A January 2012 episode of "Celebrity Wife Swap" centered around the switcheroo of the partners of two men famous for very different things. Gary Busey, the idiosyncratic actor and TV personality sent his fiancée, Steffanie Sampson, off to Colorado for a stay with the Haggard family, while Gayle Haggard headed to Busey's Los Angeles area home. Haggard's husband: Ted Haggard, a person whose celebrity status was created and solidified not from some creative pursuit, but scandal.

According to CNN, Ted was once the head pastor of the very large New Life Church, a Christian megachurch in Colorado Springs, Colorado; he was also the president of the National Association of Evangelicals, a group with millions of conservative members.

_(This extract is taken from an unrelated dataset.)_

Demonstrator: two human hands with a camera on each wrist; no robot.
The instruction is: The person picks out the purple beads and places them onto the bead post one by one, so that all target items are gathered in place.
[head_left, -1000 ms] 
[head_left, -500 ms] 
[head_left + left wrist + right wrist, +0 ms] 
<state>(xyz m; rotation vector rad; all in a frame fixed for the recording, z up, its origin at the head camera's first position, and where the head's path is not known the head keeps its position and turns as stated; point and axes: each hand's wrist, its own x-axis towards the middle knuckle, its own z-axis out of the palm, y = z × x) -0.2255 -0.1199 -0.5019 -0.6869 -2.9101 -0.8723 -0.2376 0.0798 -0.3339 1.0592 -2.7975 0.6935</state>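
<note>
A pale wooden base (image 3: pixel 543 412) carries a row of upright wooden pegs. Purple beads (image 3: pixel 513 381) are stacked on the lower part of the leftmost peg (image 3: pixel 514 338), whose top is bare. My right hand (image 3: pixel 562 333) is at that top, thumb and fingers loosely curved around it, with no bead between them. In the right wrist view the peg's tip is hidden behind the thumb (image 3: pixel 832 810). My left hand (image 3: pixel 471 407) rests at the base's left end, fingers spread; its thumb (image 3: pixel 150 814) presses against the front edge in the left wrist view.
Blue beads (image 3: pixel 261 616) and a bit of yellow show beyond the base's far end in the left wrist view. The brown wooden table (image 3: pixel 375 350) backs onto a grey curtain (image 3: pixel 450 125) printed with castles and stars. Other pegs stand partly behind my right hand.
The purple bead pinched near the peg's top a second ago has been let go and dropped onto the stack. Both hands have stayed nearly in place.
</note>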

In his professional capacity, Ted had declared homosexuality to be sinful, awful behavior — but in 2006, a sex worker named Mike Jones publicly revealed that over a three-year period, the prominent minister had paid him for his services and ingested methamphetamine while they were together. That led to Ted's negotiated exit from New Life Church. Ted initially denied all accusations, but in a 2009 interview on "Larry King Live," he admitted to a second same-sex encounter. In a video aired on CNN, Grant Haas reported that while he and Ted lay in a bed together, the minister performed an act on himself while Haas watched.